WORK TASK: Pull every line containing the word "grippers" from the records.

EXCERPTED DATA:

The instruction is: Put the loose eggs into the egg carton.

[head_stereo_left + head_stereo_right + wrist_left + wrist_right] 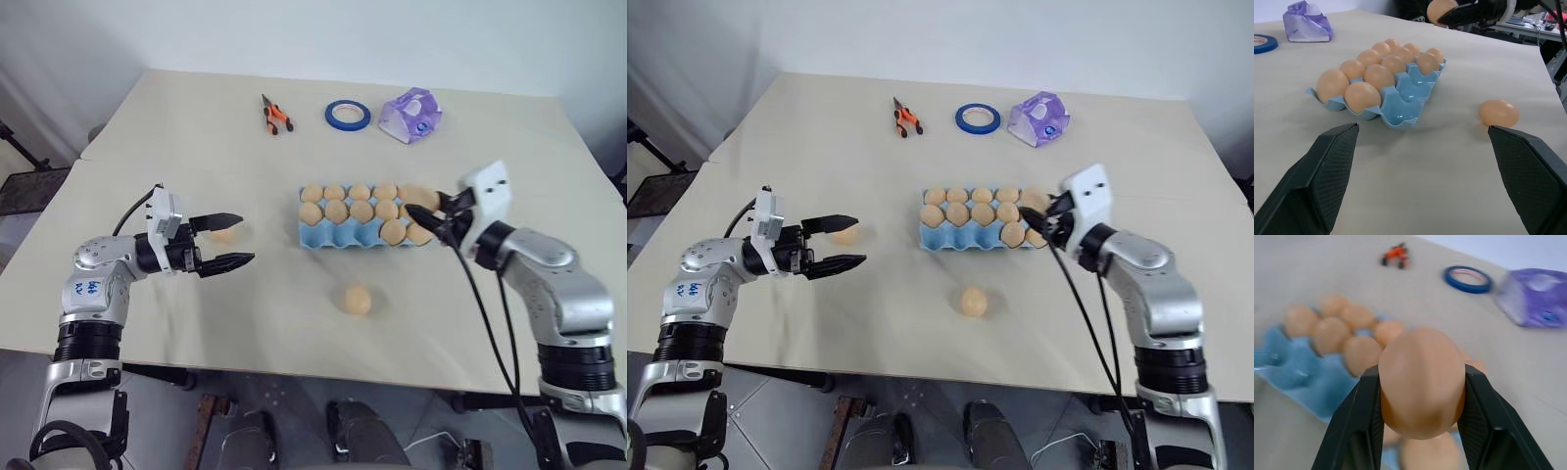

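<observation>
Pinching an egg (1421, 381) between its fingers, right gripper (438, 217) is hovering at egg carton's (328, 235) three-o'clock end, needing gentle lowering into a vacant cup, while left gripper (224, 244) is waiting spread wide.

The left gripper (231, 242) is held level over the table, fingers spread wide and empty. The right gripper (1420, 382) is raised, pointing inward, its fingers (1364, 406) clamped on an egg (1421, 382).

pale beige table (196, 137) (corners cut), plain white wall (294, 34) behind, grey floor (24, 186) at left
</observation>
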Available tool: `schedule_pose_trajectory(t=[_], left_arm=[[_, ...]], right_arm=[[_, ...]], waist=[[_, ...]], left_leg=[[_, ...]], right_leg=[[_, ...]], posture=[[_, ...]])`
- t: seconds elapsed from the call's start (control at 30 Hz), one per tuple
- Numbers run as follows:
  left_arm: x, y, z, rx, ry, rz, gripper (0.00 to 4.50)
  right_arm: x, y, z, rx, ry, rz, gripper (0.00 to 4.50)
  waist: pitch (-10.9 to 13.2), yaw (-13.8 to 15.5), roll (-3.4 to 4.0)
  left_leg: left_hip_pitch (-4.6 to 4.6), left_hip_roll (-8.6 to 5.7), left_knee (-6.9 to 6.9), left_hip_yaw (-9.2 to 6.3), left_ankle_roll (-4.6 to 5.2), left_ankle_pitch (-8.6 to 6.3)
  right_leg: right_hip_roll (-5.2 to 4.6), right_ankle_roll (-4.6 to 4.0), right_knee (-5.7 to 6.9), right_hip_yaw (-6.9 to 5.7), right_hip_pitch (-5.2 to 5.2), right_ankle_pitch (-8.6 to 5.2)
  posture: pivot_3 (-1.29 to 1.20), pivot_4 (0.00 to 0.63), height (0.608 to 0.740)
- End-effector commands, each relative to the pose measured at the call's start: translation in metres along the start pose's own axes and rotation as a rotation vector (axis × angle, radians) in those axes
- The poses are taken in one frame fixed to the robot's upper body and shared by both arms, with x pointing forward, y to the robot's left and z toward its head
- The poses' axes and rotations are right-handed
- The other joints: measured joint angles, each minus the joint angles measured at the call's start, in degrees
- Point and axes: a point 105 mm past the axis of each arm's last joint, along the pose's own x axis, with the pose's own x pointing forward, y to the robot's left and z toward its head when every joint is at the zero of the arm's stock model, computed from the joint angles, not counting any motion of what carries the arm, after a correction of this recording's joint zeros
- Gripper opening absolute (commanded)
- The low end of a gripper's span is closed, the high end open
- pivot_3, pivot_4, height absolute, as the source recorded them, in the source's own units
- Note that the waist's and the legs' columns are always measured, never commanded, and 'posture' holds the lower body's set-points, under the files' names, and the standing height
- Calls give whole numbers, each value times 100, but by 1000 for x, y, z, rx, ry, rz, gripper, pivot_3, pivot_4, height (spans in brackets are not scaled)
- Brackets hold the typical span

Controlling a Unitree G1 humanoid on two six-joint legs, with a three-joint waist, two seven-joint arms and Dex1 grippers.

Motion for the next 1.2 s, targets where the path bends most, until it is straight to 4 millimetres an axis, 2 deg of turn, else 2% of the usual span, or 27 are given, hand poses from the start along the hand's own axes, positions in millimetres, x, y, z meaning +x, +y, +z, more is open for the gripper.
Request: schedule_pose_trajectory(t=[0.03, 0.27, 0.53, 0.6, 0.73, 0.97, 1.07, 1.2], left_arm=[[-3, -1, 10, 32, -25, 4, 4500], [-5, -3, 9, 34, -24, 13, 4500], [-8, -5, 9, 34, -25, 20, 4500], [-9, -6, 9, 35, -24, 19, 4500], [-11, -8, 9, 47, -25, 7, 4500], [-12, -10, 9, 84, -20, -36, 4500], [-11, -10, 10, 104, -35, -56, 4500], [-5, -8, 13, 107, -63, -70, 4500]], right_arm=[[15, 17, 1, -26, 3, 44, 1608], [36, 28, -7, -45, 19, 80, 1608], [34, 33, -5, -68, 25, 116, 4415], [29, 30, -2, -75, 22, 112, 4469], [12, 24, 8, -87, 17, 113, 4469], [-46, 17, 17, -60, 6, 178, 4469], [-73, 29, 8, -37, 17, 276, 4469], [-110, 37, -18, 56, 38, 316, 4469]], waist=[[0, 13, 0], [0, 23, 0], [0, 6, 0], [0, 3, 0], [0, 18, 0], [0, 60, 0], [0, 62, -1], [-1, 73, -2]], left_leg=[[-2, 0, 0, 2, 0, 0], [-2, -3, 7, 16, 3, -2], [-2, 0, 3, 14, 0, 0], [-2, 0, 4, 15, 0, 0], [-2, 0, 3, 12, 0, -1], [-3, 0, -3, 6, 2, -4], [-3, 0, -5, 6, 5, -6], [-2, -1, -5, -5, 9, -9]], right_leg=[[0, 0, 0, 1, -2, 0], [-2, 4, -2, 1, -3, 0], [1, 3, 5, 2, -6, 0], [0, 3, 5, 2, -6, 0], [-1, 3, 2, 3, -6, 0], [-3, 3, -14, 1, 0, -1], [-2, 3, -24, 0, 4, 0], [2, 4, -31, -6, 15, -1]], posture=[[0, 150, 740], [0, 150, 740], [0, 150, 740], [0, 150, 740], [0, 150, 740], [0, 150, 740], [0, 150, 740], [0, 150, 740]])
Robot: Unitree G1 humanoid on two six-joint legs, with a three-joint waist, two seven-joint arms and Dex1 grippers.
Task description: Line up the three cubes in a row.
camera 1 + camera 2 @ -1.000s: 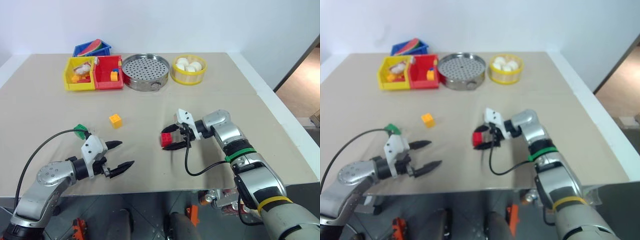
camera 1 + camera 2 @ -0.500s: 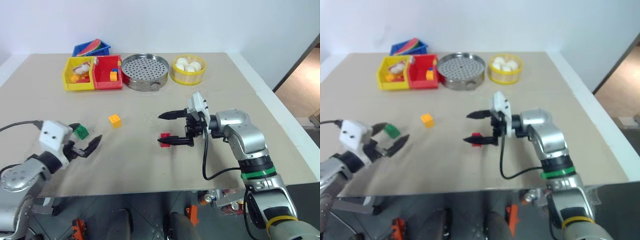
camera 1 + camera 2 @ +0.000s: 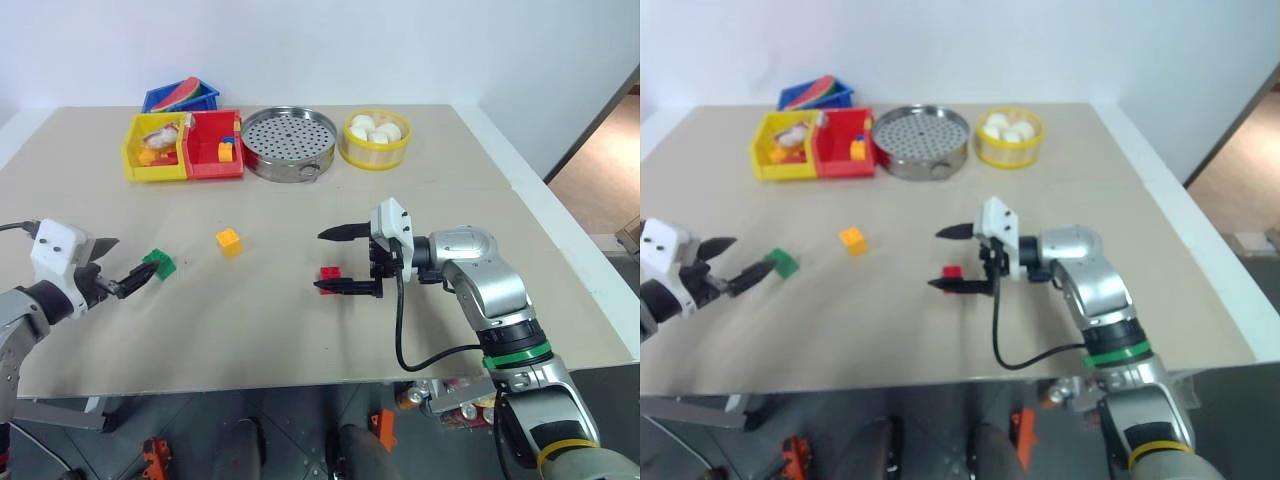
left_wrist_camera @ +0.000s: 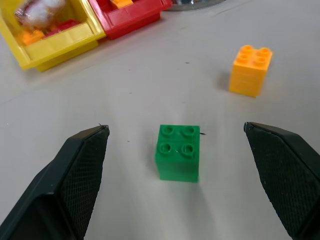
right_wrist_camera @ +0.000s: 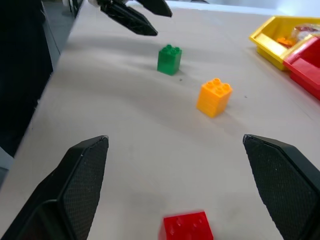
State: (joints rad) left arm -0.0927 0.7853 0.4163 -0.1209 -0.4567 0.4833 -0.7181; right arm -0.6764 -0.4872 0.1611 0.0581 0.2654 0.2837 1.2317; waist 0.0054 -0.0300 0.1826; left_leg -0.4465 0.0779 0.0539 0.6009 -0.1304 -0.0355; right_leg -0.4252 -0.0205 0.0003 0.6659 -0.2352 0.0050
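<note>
The three cubes lay apart on the tabletop (image 3: 450, 180). The green cube (image 3: 158, 264) stood just in front of the left end effector (image 3: 113, 262), whose fingers were wide open and held nothing. The yellow-orange cube (image 3: 229, 241) was near it, toward the middle. The red cube (image 3: 331, 274) sat between the widely opened, empty fingers of the right end effector (image 3: 338, 260).
</note>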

RESPONSE BOX:
Controlling a Unitree G1 humanoid on two six-joint legs, with a three-joint waist, two seven-joint arms and Dex1 grippers.
Robot: Unitree G1 humanoid on two six-joint legs, with a three-joint waist, two seven-joint arms and Dex1 grippers.

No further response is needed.